Par la suite, une extraordinaire variété se manifeste. Les deux leaders jouent sur leurs origine mexico-américaines et invitent des cuivres pour jouer de la musique latino, évidente référence a Santana. Des sons d'une étrangeté géniale interviennent entre les explosions généralement violentes et dosées pour ne pas être mégalos. Pourtant le groupe pourrait se le permettre : Tous les membres font preuve d'une habileté bluffante, lorsqu'ils ne sont pas perdus dans l'espace intersidéral de leur musique. Les soli de guitare sont impressionnants par leur rapidité et leur clarté, la batterie cavale entre deux décharges électriques, la basse dégage un groove rarement égalé chez des groupes de rock, et la voix s'envole à la manière d'un Robert Plant qui aurait (re ?)découvert le LSD. Lorsqu'elle n'est pas modifiée, ponctuée d'effets subaquatiques ou aggravée.

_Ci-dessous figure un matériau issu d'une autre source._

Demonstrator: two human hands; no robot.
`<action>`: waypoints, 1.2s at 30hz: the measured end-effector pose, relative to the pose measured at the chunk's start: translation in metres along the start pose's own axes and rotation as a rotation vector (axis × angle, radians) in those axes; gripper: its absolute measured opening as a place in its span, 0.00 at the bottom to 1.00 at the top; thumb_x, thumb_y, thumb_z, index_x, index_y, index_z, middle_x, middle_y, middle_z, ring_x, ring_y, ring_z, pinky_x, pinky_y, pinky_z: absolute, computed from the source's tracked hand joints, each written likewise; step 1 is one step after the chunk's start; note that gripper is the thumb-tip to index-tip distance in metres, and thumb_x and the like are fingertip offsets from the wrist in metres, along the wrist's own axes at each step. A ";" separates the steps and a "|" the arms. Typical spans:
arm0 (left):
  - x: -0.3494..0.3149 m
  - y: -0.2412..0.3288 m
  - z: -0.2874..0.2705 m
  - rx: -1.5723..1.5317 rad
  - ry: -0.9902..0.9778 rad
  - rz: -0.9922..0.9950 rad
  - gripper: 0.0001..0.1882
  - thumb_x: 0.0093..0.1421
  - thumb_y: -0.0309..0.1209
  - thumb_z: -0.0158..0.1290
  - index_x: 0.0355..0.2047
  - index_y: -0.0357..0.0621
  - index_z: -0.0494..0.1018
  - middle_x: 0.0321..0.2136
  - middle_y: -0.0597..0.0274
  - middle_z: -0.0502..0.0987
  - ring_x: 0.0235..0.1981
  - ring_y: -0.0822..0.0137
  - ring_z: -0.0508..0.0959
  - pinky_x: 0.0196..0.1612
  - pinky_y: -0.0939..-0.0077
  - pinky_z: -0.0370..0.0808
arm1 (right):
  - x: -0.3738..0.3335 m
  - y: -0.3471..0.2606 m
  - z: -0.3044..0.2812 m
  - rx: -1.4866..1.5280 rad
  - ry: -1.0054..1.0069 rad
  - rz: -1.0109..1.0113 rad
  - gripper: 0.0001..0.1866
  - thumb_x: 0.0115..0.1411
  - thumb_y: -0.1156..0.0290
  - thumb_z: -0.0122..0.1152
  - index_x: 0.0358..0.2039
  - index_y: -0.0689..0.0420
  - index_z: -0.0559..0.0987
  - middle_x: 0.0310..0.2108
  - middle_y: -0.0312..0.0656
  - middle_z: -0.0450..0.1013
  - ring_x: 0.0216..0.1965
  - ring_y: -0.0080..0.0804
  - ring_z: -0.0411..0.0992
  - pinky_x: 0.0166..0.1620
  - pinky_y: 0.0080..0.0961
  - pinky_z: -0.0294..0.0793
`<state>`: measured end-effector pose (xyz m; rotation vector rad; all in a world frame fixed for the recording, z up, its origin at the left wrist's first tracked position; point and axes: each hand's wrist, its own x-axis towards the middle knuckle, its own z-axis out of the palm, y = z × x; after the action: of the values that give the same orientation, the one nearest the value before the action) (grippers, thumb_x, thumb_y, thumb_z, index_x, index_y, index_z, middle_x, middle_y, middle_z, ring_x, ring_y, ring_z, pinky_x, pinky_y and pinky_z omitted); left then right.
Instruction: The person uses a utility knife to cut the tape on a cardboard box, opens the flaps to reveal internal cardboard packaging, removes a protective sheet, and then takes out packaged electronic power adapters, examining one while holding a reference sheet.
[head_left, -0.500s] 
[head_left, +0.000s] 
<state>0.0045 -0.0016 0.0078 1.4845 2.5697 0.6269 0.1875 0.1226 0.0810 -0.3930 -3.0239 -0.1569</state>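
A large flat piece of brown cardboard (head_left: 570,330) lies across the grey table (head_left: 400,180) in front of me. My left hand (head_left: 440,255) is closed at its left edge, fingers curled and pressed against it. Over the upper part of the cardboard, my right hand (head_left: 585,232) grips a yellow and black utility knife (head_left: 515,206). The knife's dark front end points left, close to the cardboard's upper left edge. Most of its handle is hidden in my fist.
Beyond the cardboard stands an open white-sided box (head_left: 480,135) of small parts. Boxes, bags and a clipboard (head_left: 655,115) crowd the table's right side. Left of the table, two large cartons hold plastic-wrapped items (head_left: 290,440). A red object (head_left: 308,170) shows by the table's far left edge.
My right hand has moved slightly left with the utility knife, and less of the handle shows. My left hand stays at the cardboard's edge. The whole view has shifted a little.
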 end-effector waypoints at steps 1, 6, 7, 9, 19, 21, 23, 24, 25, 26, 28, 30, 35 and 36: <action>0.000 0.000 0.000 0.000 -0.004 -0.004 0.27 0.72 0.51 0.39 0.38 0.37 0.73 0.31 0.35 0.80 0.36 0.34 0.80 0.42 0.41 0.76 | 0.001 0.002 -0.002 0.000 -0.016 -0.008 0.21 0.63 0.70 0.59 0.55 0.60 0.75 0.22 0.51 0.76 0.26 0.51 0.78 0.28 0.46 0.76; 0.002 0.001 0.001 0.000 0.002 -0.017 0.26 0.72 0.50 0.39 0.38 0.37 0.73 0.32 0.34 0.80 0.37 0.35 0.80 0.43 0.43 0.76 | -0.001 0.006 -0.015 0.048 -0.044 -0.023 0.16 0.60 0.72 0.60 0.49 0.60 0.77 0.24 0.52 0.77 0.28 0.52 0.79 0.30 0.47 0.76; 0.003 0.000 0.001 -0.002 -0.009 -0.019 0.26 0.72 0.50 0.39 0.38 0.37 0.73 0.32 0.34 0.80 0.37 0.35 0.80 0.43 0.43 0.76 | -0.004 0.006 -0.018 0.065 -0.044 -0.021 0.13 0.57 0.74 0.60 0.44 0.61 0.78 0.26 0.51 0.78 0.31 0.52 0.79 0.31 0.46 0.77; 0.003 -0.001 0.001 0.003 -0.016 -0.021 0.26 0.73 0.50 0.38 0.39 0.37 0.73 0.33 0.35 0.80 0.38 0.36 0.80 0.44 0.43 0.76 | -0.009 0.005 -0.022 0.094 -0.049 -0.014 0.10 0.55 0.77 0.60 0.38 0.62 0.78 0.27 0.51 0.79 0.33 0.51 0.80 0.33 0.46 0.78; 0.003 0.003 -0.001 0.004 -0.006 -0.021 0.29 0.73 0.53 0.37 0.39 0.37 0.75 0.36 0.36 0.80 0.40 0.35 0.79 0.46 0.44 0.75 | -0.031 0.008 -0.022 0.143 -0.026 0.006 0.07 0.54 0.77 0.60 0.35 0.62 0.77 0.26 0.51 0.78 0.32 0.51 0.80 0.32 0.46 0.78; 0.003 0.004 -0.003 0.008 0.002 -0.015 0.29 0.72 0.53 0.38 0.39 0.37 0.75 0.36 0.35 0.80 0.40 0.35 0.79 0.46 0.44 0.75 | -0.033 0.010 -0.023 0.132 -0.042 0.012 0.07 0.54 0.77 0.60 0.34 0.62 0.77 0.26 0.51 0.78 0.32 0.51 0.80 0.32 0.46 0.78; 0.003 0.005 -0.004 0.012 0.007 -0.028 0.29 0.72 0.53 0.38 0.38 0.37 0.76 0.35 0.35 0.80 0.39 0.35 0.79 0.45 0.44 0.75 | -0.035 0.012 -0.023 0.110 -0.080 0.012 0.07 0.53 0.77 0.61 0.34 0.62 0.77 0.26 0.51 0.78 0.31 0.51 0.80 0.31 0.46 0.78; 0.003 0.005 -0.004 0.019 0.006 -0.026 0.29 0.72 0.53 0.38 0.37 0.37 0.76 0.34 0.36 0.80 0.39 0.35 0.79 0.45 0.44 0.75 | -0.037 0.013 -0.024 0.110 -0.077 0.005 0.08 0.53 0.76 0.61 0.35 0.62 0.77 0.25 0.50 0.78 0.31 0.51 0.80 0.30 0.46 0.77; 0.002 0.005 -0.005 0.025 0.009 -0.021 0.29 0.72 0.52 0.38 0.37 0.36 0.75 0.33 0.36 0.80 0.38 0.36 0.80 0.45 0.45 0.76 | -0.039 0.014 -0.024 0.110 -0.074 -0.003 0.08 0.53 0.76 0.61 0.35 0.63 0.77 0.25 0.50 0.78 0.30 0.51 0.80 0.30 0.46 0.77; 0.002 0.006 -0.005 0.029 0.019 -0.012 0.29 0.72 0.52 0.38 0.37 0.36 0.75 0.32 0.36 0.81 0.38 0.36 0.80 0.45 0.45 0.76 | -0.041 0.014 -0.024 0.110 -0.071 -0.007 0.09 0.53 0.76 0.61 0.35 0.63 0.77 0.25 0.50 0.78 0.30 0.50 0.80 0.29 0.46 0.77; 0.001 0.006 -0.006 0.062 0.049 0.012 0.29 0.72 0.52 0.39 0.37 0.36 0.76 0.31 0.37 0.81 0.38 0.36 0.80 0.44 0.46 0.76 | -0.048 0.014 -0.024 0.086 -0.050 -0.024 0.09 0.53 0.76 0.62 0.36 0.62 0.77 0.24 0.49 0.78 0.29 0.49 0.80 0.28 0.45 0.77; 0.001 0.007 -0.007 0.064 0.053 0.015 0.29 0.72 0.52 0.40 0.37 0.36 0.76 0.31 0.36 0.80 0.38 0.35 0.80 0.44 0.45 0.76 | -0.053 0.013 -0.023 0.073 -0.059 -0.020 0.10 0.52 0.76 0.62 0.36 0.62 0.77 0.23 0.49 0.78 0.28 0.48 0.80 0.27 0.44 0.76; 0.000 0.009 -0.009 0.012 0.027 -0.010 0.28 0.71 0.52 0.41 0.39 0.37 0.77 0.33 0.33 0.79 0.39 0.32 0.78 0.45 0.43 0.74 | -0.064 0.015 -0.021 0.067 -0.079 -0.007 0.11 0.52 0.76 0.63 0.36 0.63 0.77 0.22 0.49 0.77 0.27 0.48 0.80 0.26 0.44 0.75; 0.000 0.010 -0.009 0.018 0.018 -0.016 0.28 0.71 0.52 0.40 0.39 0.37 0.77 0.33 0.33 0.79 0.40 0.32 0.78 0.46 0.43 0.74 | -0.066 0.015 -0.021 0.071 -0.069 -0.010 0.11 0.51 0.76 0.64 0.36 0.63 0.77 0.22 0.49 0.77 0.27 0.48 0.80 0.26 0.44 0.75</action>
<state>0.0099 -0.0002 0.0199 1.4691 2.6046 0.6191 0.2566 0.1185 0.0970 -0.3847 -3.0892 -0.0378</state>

Finalement, la rage et l'expérimentation barrée rendent leur place aux sages accords planants rappelant le superbe "Fat Old Sun" de Pink Floyd ...
Cet album, ovni magistral s'apparente pour moi à une gigantesque symphonie expérimentale, une épopée magique et flamboyante avec ses instants de repos et ses tensions géniales. Je parierais fort pour que dans quelques années ce disque soit rangé dans le tiroir des chef-d'oeuvres inconnus du grand public, aux côtés du Berlin de lou Reed, ou du Rock Bottom de Robert Wyatt.